Australijski gigant paliwowy realizuje obecnie warty 12 mld USD projekt LNG Scarborough. Od dłuższego już czasu twierdzi, że potrzebne są dodatkowe ogromne inwestycje w wydobycie gazu by zaspokoić przyszłe zapotrzebowanie.
Prognozy Woodside są jednymi z najbardziej optymistycznych w branży, ponieważ firmy energetyczne i ekolodzy debatują nad rolą gazu w transformacji świata na czystsze paliwa. Takiego optymistycznego spojrzenia w przyszłość nie reprezentuje m.in.

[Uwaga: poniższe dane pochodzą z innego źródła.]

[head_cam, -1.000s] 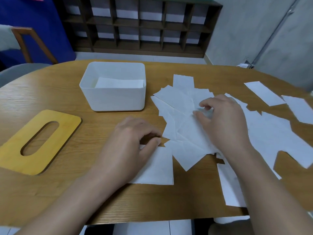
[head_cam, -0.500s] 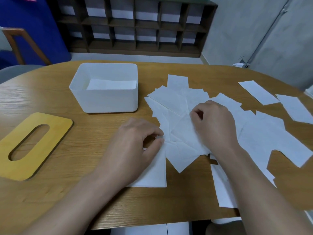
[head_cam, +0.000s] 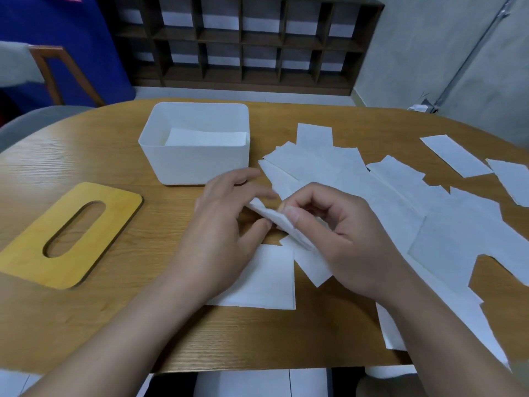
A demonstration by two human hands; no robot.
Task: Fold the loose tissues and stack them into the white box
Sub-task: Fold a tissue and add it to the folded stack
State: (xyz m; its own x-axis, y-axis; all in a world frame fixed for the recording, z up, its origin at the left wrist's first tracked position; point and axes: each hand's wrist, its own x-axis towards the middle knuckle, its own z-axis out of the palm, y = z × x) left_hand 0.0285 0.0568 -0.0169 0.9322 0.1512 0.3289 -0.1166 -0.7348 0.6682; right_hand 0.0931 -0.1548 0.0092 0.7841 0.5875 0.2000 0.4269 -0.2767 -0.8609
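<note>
The white box (head_cam: 197, 164) stands on the wooden table (head_cam: 86, 156), with folded tissue (head_cam: 204, 138) lying inside. Many loose white tissues (head_cam: 386, 213) are spread over the table to its right. Between my hands a tissue (head_cam: 282, 224) is lifted off the table. My right hand (head_cam: 340, 236) pinches it between thumb and forefinger. My left hand (head_cam: 226, 227) holds its left end with thumb and fingers. A flat folded tissue (head_cam: 266, 279) lies on the table under my left wrist.
A yellow wooden lid with an oval slot (head_cam: 71, 233) lies at the left. Two more tissues (head_cam: 455, 156) lie at the far right edge. A chair (head_cam: 54, 73) and a dark shelf unit (head_cam: 246, 41) stand beyond the table.
My right hand has pulled a tissue out of the pile toward me and raised it. My left hand has left the flat tissue and taken the lifted one's other end.
</note>
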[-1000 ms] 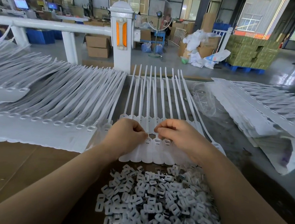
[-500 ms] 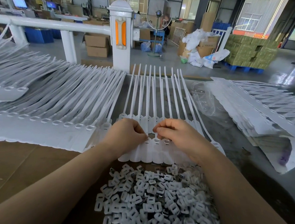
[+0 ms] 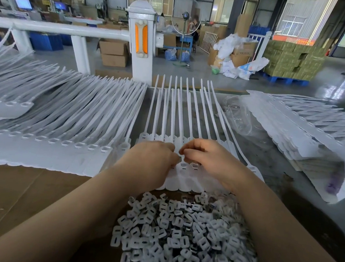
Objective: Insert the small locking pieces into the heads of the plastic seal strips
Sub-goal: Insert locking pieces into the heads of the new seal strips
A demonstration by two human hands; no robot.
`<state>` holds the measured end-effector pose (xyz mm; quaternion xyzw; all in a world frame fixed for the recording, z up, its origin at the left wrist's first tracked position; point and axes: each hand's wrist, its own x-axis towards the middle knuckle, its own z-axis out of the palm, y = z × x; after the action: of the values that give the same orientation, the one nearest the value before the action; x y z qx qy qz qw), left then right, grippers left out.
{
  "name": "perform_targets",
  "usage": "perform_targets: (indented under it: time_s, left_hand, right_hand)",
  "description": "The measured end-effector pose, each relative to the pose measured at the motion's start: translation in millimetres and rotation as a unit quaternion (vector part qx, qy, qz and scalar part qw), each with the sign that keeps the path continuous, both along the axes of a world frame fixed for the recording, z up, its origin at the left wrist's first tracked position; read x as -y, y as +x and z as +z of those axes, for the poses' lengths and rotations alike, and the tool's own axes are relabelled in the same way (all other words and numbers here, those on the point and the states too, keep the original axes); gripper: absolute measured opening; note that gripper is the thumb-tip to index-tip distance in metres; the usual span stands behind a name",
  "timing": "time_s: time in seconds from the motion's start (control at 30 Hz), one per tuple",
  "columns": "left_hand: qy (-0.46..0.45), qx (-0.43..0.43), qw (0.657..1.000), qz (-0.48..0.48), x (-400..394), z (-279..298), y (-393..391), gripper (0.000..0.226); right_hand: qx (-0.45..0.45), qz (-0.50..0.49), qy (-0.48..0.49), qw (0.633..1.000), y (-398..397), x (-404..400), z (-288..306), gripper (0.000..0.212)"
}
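Observation:
A row of white plastic seal strips (image 3: 181, 115) lies side by side in front of me, tails pointing away, heads (image 3: 187, 169) toward me. My left hand (image 3: 150, 160) and my right hand (image 3: 210, 160) rest on the heads with fingers curled, fingertips nearly meeting over one head. What the fingertips pinch is hidden. A heap of small white locking pieces (image 3: 176, 230) lies between my forearms, close to me.
A large fanned batch of seal strips (image 3: 61, 118) covers the left of the table. Another stack of strips (image 3: 304, 128) lies at right, with clear plastic wrap (image 3: 240, 119) beside it. Brown cardboard (image 3: 18, 191) covers the near left. A white railing post (image 3: 141, 43) stands behind.
Both hands stay on the strip heads; the right fingertips have shifted slightly toward the left hand. Nothing else has moved.

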<state>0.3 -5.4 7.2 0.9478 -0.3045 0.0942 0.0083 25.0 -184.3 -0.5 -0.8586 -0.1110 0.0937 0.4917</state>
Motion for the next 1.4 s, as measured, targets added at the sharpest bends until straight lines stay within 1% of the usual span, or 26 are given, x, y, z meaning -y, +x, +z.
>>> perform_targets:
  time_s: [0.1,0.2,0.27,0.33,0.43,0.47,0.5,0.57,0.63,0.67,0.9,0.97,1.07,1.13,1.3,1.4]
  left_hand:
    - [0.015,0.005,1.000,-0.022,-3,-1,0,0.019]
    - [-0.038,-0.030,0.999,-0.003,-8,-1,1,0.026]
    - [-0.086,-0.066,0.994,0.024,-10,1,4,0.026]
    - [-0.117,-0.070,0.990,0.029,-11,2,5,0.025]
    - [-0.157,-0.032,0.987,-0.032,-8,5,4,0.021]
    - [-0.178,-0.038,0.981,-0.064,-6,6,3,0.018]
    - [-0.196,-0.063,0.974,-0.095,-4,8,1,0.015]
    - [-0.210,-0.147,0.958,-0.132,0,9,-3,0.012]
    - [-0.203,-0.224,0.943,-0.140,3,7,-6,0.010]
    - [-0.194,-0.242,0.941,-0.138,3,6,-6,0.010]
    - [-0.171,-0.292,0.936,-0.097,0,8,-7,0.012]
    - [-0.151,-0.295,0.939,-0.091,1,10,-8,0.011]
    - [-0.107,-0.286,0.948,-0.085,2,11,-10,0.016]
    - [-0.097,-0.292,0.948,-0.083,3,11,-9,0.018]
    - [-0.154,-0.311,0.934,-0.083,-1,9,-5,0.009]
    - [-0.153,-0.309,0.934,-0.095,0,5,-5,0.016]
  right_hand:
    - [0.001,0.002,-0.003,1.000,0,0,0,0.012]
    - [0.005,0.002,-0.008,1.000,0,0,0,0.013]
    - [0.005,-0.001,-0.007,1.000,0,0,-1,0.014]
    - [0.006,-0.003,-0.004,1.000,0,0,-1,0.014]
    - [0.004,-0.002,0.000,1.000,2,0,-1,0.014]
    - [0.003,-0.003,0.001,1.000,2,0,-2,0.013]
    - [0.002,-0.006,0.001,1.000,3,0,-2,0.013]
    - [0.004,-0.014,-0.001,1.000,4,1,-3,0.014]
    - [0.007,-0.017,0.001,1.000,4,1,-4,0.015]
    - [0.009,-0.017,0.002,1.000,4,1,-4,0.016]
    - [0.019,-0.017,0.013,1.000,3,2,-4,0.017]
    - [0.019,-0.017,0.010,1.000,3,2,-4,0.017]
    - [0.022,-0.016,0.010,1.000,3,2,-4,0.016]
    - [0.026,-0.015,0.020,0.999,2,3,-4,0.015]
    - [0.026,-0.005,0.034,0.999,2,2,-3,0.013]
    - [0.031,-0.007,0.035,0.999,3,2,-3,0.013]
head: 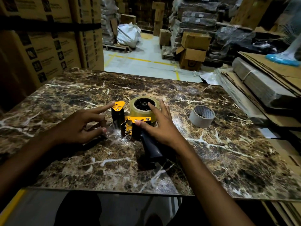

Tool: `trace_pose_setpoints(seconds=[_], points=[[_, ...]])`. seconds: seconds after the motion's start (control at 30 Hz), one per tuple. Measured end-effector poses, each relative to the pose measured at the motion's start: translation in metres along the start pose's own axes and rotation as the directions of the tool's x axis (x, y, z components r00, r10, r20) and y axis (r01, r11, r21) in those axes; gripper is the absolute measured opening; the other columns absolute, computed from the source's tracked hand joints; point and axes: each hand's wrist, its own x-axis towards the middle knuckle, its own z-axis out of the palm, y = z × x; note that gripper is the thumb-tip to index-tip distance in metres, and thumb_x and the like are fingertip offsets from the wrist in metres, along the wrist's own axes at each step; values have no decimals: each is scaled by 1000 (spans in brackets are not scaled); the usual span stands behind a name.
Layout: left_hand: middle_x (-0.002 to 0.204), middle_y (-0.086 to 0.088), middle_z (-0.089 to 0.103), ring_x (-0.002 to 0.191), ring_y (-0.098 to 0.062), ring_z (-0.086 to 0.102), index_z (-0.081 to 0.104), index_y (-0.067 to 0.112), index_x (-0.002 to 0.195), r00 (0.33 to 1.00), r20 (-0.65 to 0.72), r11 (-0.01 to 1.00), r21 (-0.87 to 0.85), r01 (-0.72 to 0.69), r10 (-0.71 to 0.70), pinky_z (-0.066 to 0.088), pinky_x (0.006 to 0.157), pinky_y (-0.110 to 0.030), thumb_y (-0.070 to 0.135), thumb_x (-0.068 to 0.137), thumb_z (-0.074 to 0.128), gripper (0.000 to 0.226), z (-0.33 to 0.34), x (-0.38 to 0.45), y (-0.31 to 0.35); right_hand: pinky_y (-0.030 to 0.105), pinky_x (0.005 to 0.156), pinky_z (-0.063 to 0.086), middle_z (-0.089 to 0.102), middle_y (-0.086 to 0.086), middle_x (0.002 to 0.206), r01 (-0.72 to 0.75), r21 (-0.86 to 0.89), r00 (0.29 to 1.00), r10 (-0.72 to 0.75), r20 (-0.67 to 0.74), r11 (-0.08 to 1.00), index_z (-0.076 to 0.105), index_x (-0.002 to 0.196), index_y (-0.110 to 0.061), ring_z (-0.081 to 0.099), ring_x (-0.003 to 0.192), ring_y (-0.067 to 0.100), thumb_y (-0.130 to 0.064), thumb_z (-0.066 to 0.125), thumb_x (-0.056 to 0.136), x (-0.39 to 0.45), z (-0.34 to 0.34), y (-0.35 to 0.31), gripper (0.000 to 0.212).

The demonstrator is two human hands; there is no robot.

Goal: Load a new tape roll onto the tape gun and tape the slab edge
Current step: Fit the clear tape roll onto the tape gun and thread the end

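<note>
A yellow and black tape gun (130, 124) lies on its side in the middle of the dark marble slab (228, 152), its black handle pointing toward me. A clear brownish tape roll (141, 111) sits on the gun's hub. My right hand (156, 126) rests on the gun, index fingertip in the roll's centre, thumb on the yellow plate. My left hand (81, 124) points its index finger at the yellow flap over the black roller, while thumb and other fingers pinch crinkled clear tape (114, 132) near the cutter.
A used cardboard tape core (202, 116) lies on the slab to the right. Flattened cardboard and wrapped bundles (260, 88) are stacked along the right edge. Stacked boxes (48, 38) stand at the left. The warehouse floor with pallets lies beyond the slab's far edge.
</note>
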Motion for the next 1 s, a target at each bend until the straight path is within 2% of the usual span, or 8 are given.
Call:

Shell, główny dostawca LNG. Na początku lutego obniżył swoją prognozę zużycia o ponad 50 proc. do roku 2040. Oczekuje on, że popyt w 2040 r. osiągnie 625–685 mln ton rocznie, w porównaniu z poprzednimi szacunkami, które wskazywały, że szczytowe zużycie przekroczy 700 mln ton.
Światowy handel paliwami osiągnął w 2023 roku 404 mln ton, w porównaniu z 397 mln ton rok wcześniej.
Katar, który konkuruje z USA i Australią w roli największego spedytora LNG, również optymistycznie podchodzi do popytu i ogłosił w minioną niedzielę plany dotyczące 13 proc. wzrostu rocznej zdolności produkcyjnej w uzupełnieniu wcześniej ogłoszonej ekspansji.